What I Learned From School Part 2

Define key information in fundamental engineering

My specialization is computer science and software engineering, and my knowledge of this part starts from Turning machine, a mathematical model of computation.

From the “computer composition” course, I learned that a Turning machine is a Finite State Machine (FSM) and consists of a number of functions, which is able to change FSM from one state to another based on the input.

A more general concept, Universal Turning Machine (UTM), is a Turning machine that can turn into any Turning machine with the description of the target machine as input. It means we don’t need to build specific machines for specific tasks.

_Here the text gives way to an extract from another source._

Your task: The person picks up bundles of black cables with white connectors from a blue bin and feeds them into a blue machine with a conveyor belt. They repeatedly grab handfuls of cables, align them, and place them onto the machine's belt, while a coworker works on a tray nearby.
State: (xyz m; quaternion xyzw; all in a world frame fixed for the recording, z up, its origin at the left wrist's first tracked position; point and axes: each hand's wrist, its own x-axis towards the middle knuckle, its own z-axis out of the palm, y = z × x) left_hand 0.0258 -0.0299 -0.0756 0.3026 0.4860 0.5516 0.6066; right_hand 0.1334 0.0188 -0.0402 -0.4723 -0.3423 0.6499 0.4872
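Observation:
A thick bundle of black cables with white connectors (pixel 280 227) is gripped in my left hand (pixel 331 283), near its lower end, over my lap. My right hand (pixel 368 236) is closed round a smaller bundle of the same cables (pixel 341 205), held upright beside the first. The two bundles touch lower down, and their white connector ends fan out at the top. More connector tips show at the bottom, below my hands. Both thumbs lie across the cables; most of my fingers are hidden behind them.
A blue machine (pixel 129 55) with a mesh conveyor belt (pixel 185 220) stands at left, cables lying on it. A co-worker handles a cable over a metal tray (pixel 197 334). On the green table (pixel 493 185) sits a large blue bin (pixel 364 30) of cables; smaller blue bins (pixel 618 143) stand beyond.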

For me, the theory of Turning machine has influence in two areas. One is that it helps to understand the modern computer systems (which I will describe later). The other is “Turning complete”, a way to measure the capability of a computer. There are four elements in “Turning complete”: unlimited storage, ability to do arithmetic, evaluation with condition and the support of repetition of execution. They are mandatory for a model with maximum capability of computation. Once we find them in a model, we can prove it has reached the limit of computation and therefore is “Turning complete”. That is the reason why I spent a large amount of time in my dissertation of a model-based framework (2005) to implement functional programming (or formally Lambda calculus) in an imperative programming language. Recently (2014), I implemented a Domain Specific Language (DSL) for healthcare business and filled a gap using this thesis.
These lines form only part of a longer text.